PART OF THE FAMOUS FRIEZE OF THE PARTHENON, ATHENS
A specimen of Grecian sculpture in its finest expression. Compare the advance of art with that seen in the animals shown on p. 105
Photo: Fred Boissonnas

THE ACROPOLIS, ATHENS
The marvellous group of Temples and monuments built under the inspriration of Pericles
Photo: Fred Boissonnas

THE THEATRE AT EPIDAUROS, GREECE
A wonderfully preserved specimen showing the vast auditorium
Photo: Fred Boissonnas

Chief among these young men was Plato (427 to 347 B.C.) who presently began to teach philosophy in the grove of the Academy. His teaching fell into two main divisions, an examination of the foundations and methods of human thinking and an examination of political institutions. He was the first man to write a Utopia, that is to say the plan of a community different from and better than any existing community.
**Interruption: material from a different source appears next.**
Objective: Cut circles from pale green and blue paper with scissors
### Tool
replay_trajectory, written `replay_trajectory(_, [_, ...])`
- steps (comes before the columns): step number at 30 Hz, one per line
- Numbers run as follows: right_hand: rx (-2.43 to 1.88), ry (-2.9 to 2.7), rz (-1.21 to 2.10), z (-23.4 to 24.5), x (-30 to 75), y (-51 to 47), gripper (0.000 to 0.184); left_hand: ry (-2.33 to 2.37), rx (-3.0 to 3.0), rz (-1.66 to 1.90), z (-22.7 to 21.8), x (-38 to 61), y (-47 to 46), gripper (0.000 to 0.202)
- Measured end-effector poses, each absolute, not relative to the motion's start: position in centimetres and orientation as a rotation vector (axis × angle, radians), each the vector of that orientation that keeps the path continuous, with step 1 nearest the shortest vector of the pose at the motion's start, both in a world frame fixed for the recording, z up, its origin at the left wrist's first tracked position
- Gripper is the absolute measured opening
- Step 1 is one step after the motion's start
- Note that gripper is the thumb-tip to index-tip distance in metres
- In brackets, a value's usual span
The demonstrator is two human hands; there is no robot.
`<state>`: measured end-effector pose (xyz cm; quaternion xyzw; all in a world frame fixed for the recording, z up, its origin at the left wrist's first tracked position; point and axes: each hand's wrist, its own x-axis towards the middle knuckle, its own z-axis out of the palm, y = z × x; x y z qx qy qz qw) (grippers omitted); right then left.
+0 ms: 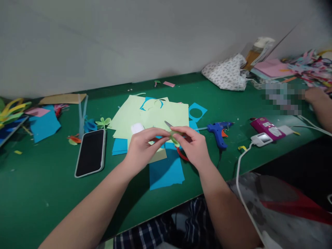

This shows an altogether unprecedented boldness in the human mind which had hitherto accepted social traditions and usages with scarcely a question. Plato said plainly to mankind: “Most of the social and political ills from which you suffer are under your control, given only the will and courage to change them. You can live in another and a wiser fashion if you choose to think it out and work it out. You are not awake to your own power.” That is a high adventurous teaching that has still to soak in to the common intelligence of our race. One of his earliest works was the Republic, a dream of a communist aristocracy; his last unfinished work was the Laws, a scheme of regulation for another such Utopian state.